■ **Exercise**: Write the listing out again word for word, skipping each picture.

══ Data block

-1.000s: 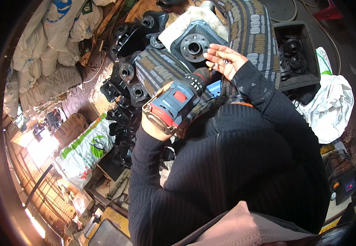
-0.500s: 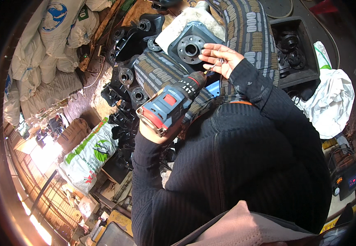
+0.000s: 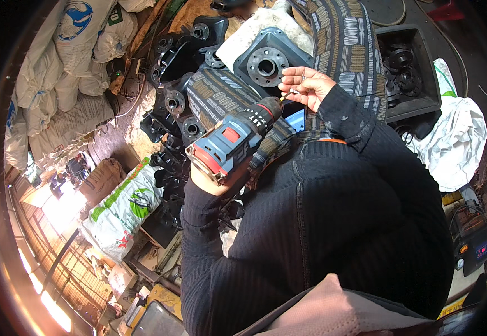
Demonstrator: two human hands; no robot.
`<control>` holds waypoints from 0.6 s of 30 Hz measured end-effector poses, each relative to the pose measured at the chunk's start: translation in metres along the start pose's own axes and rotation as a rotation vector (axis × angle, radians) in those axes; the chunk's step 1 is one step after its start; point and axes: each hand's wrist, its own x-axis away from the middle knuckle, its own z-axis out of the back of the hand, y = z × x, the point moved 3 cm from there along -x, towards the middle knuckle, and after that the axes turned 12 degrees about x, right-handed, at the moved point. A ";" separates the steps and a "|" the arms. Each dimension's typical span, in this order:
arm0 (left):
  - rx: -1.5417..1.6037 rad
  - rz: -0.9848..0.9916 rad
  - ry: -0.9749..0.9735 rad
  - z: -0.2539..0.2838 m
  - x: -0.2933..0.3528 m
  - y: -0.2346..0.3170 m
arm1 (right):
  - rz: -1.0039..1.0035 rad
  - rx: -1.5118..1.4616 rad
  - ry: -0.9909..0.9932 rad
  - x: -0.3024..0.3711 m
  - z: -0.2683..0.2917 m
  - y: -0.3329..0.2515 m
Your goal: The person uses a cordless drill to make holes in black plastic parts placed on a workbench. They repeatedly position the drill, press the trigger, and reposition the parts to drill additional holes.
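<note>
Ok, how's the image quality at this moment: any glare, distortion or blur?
Head view: glare blows out a patch left of the white-and-green sack; head view: a dark ring frames the picture, edges bending near it; head view: the drill in the left hand looks fairly sharp, but the metal bits in the right hand are too small to identify.

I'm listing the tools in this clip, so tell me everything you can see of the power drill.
The power drill has a blue-grey, plastic-looking body with red patches, a dark marked collar and a red-ringed front with a thin yellowish bit. It points up and rightward in the picture, above the patterned trousers. The left hand holds it, hiding the handle. The bit's tip is near the right hand; contact is unclear.
</note>
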 end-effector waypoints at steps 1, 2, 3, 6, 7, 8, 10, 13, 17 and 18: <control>0.001 0.012 -0.008 0.001 0.000 0.000 | -0.010 0.016 -0.016 0.000 -0.002 -0.001; 0.006 0.018 -0.018 0.000 0.000 0.000 | -0.017 0.032 -0.026 0.001 -0.003 -0.002; 0.011 0.025 -0.027 0.000 -0.001 -0.001 | -0.023 0.048 -0.036 0.001 -0.003 -0.002; 0.031 0.027 -0.049 0.001 -0.002 -0.003 | -0.020 0.092 -0.040 0.002 -0.006 -0.002; 0.019 0.017 -0.045 0.001 -0.003 -0.002 | -0.008 0.119 -0.042 0.002 -0.008 -0.003; 0.007 0.006 -0.042 0.001 -0.003 -0.002 | 0.003 0.146 -0.043 0.002 -0.010 -0.005; -0.023 0.014 -0.058 0.002 -0.005 -0.004 | 0.018 0.186 -0.039 0.002 -0.013 -0.007; -0.044 0.043 -0.078 0.004 -0.003 -0.004 | 0.024 0.236 -0.045 0.002 -0.014 -0.009; 0.045 0.067 -0.021 0.006 -0.001 -0.005 | 0.031 0.237 -0.082 0.000 -0.018 -0.014; 0.072 0.098 -0.005 0.006 -0.001 -0.005 | 0.030 0.198 -0.080 0.000 -0.021 -0.014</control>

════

■ **Task answer**:
-1.000s: 
-0.500s: 
+0.000s: 
Demonstrator: two human hands; no robot.
`<control>` holds waypoints from 0.6 s of 30 Hz measured end-effector poses, each relative to the pose measured at the chunk's start: translation in metres along the start pose's own axes and rotation as a rotation vector (axis × angle, radians) in those axes; the chunk's step 1 is one step after its start; point and axes: each hand's wrist, its own x-axis away from the middle knuckle, its own z-axis out of the back of the hand, y = z × x, the point moved 3 cm from there along -x, towards the middle knuckle, and after that the axes turned 12 degrees about x, right-handed, at the moved point. A ";" separates the steps and a "|" the arms. Each dimension's typical span, in this order:
arm0 (left):
  - rx: -1.5417..1.6037 rad
  - rz: -0.9848..0.9916 rad
  - ry: -0.9749..0.9735 rad
  - z: -0.2539..0.2838 m
  - x: -0.2933..0.3528 m
  - y: -0.2346..0.3170 m
arm1 (right):
  - rz: -1.0039..1.0035 rad
  - rx: -1.5118..1.4616 rad
  - ry: -0.9909..0.9932 rad
  - x: -0.3024..0.3711 m
  - z: -0.2683..0.2917 m
  - y: -0.3329..0.2515 m
Your goal: The person uses a cordless drill to make holes in black plastic parts placed on a workbench. They repeatedly position the drill, press the trigger, and reposition the parts to drill additional holes.
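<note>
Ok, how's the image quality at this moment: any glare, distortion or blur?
Head view: glare blows out a patch left of the white-and-green sack; head view: a dark ring frames the picture, edges bending near it; head view: the drill in the left hand looks fairly sharp, but the metal bits in the right hand are too small to identify.

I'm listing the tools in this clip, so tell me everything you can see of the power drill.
The power drill has a blue-grey, plastic-looking body with red patches, a dark marked collar and a red-ringed front with a thin yellowish bit. It points up and rightward in the picture, above the patterned trousers. The left hand holds it, hiding the handle. The bit's tip is near the right hand; contact is unclear.
</note>
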 end-effector waypoints at steps 1, 2, 3, 6, 7, 8, 10, 13, 17 and 18: <control>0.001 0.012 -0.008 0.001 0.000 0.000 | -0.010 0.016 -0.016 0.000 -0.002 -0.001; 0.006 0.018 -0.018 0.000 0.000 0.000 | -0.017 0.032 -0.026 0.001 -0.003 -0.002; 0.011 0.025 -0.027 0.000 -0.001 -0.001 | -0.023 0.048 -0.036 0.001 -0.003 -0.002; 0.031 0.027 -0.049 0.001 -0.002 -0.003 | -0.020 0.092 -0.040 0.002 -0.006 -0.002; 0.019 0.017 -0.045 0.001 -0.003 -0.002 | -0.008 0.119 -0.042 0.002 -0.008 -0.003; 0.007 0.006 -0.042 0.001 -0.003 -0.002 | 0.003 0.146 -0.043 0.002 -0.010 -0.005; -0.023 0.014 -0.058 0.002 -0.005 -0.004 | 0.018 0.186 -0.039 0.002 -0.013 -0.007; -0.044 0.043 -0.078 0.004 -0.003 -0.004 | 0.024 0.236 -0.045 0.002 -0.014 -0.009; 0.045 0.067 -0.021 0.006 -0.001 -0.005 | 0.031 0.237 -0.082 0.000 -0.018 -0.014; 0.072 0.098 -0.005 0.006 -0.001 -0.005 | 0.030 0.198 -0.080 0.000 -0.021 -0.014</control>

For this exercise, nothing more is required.